It is alleged that HAMAS receives most of its financing through donations coordinated by prominent Saudi and Gulf State charities and a global network of charities known as the Union of Good operated by the Muslim Brotherhood. The Union of Good, known in Arabic as I'Tilafun Al-Khayr, is alleged to have been established by the Muslim Brotherhood in October 2000, immediately following the outbreak of the violent Palestinian-Israeli confrontation, commonly known as the "Second Intifada." Its primary purpose is said to be to provide financial support for HAMAS and its agents in the PACT. According to the complaint, the Union of Good is comprised of more than fifty Islamic charitable foundations worldwide, including the Comité de Bienfaisance et de Secours aux Palestinians ("CBSP"), several of which have been designated by the United States as Specially Designated Global Terrorists. ("SDGTs")
CBSP is a non-profit corporation organized in 1990 with its headquarters in France. CBSP is a member of the Union of Good and is part of HAMAS's fund-raising infrastructure. The two leading figures of CBSP are said to be Mahmoud Hussein al-Bughani, its former chairman, and Khaled Muhammad Ahmad al-Shouli, its current chairman and director.

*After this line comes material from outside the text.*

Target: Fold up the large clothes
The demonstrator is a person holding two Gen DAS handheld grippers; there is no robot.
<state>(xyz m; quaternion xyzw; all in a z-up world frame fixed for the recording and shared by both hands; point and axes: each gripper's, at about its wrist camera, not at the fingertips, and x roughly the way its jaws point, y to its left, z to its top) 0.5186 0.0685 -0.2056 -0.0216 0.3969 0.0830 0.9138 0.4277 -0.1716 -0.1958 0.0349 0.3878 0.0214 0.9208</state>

Terrorist Designations of Relevant Parties HAMAS
In 1989 the Government of Israel declared HAMAS a "terrorist organization" and an "unlawful organization" because of its terrorist acts. Notice of the designation was placed in the official Israeli government publication, the Announcements and Advertisements Gazette.
On January 23, 1995, then President Clinton issued Executive Order No. 12947, finding that "grave acts of violence committed by foreign terrorists that threaten to disrupt the Middle East peace process constitute an unusual and extraordinary threat to national security, foreign policy, and economy of the United States." The order thereafter identified certain groups, including HAMAS, as "specially designated terrorist organizations" and froze all property and interests in property of the designated terrorist organizations.
On October 8, 1997, by publication in the Federal Register, the United States Secretary of State designated HAMAS a FTO pursuant to Section 219 of the Immigration and Nationality Act and the Antiterrorism and Effective Death Penalty Act of 1996. The designation of HAMAS as a FTO has been renewed every two years since.
Following the September 11, 2001 terrorist attacks on the United States, President Bush issued Executive Order No. 13224 which designated HAMAS as a "Specially Designated Global Terrorist" ("SDGT") and froze all property and interests in property of HAMAS.
Union of Good
The Union of Good is headed by Dr. Yussaf al-Qaradawi, a well known Muslim scholar. The board of directors includes three senior HAMAS figures: Sheikh Hamid al-Bitawi, Dr. Essam Salhoub and Bassam Jarrar.
Dr. Al-Qaradawi speaks on a weekly television program on Al Jazeera and has publicly issued a fatwa (on Islamic religious edict) encouraging suicide bombing attacks against Israel.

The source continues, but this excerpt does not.